Brief: In the listing below, how many lines hold "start"? Give the number only.

************

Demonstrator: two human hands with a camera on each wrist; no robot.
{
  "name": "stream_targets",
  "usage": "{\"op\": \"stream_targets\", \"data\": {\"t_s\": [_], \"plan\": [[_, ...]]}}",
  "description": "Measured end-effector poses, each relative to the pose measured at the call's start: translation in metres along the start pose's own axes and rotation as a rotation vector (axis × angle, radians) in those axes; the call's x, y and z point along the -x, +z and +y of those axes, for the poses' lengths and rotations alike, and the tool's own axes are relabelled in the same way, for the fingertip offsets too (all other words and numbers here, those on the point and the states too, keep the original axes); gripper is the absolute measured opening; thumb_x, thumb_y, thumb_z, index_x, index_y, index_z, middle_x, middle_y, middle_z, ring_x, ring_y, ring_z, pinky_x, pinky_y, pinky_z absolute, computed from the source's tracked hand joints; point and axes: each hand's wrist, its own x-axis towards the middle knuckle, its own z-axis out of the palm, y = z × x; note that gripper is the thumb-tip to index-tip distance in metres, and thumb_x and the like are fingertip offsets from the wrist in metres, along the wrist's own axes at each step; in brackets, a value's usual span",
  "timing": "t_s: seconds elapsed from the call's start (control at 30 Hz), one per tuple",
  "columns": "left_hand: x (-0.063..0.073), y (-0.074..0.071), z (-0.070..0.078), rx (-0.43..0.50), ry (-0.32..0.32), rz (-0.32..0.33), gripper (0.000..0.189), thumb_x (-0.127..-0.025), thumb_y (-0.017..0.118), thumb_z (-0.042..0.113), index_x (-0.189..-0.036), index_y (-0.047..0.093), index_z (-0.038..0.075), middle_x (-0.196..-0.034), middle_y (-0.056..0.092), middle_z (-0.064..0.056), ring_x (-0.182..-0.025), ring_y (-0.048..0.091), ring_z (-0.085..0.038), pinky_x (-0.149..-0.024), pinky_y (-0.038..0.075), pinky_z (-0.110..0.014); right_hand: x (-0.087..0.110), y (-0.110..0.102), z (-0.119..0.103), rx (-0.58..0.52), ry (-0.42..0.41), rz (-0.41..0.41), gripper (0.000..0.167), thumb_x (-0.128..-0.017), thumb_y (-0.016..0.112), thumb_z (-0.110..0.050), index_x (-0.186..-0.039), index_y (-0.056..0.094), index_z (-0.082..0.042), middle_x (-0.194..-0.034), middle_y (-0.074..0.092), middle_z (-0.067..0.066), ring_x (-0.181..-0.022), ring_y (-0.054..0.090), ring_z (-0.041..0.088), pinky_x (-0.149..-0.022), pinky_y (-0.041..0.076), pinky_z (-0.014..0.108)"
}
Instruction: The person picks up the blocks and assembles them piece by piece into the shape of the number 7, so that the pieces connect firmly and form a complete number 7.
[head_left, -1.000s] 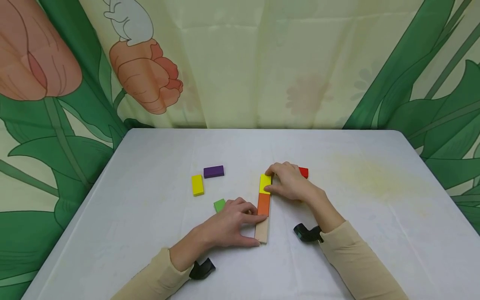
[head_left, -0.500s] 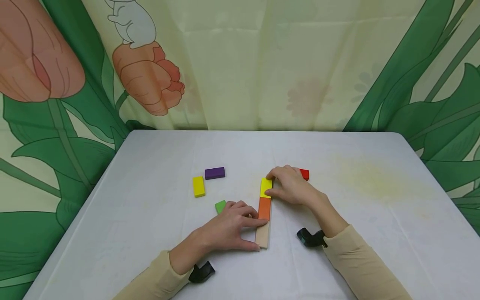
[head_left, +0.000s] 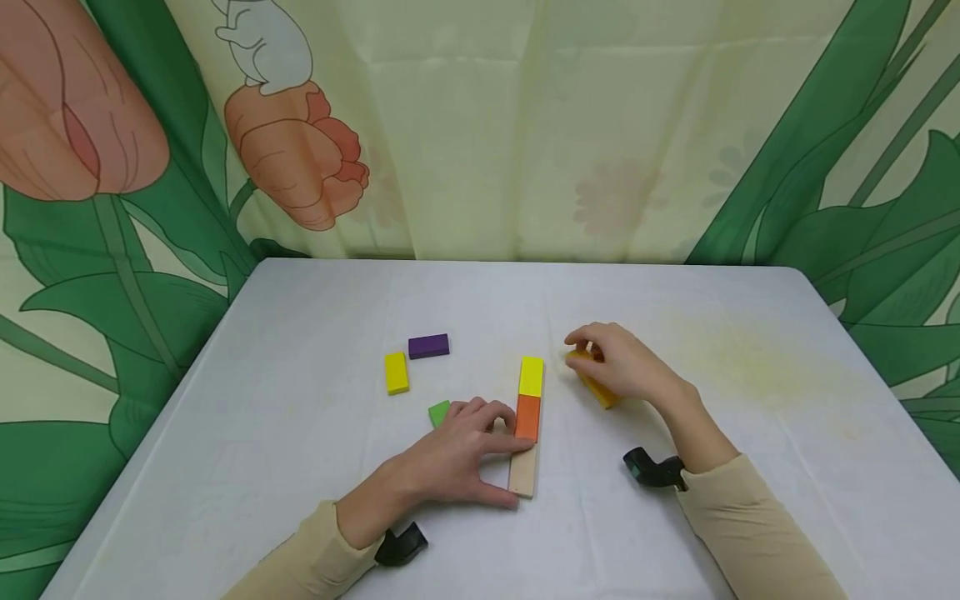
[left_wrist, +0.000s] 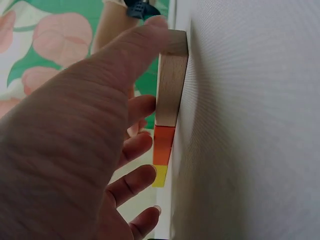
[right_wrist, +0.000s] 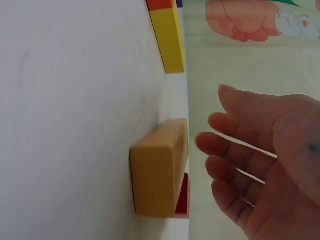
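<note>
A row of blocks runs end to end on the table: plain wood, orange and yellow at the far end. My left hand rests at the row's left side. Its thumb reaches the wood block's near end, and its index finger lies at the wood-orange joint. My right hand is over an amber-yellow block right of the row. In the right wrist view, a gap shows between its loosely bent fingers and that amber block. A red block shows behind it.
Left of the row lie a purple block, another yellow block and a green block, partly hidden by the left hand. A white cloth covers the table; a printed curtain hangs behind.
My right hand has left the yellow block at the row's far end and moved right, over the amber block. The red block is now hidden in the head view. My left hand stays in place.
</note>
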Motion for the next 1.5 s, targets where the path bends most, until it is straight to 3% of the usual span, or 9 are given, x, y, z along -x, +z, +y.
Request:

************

Answer below: 2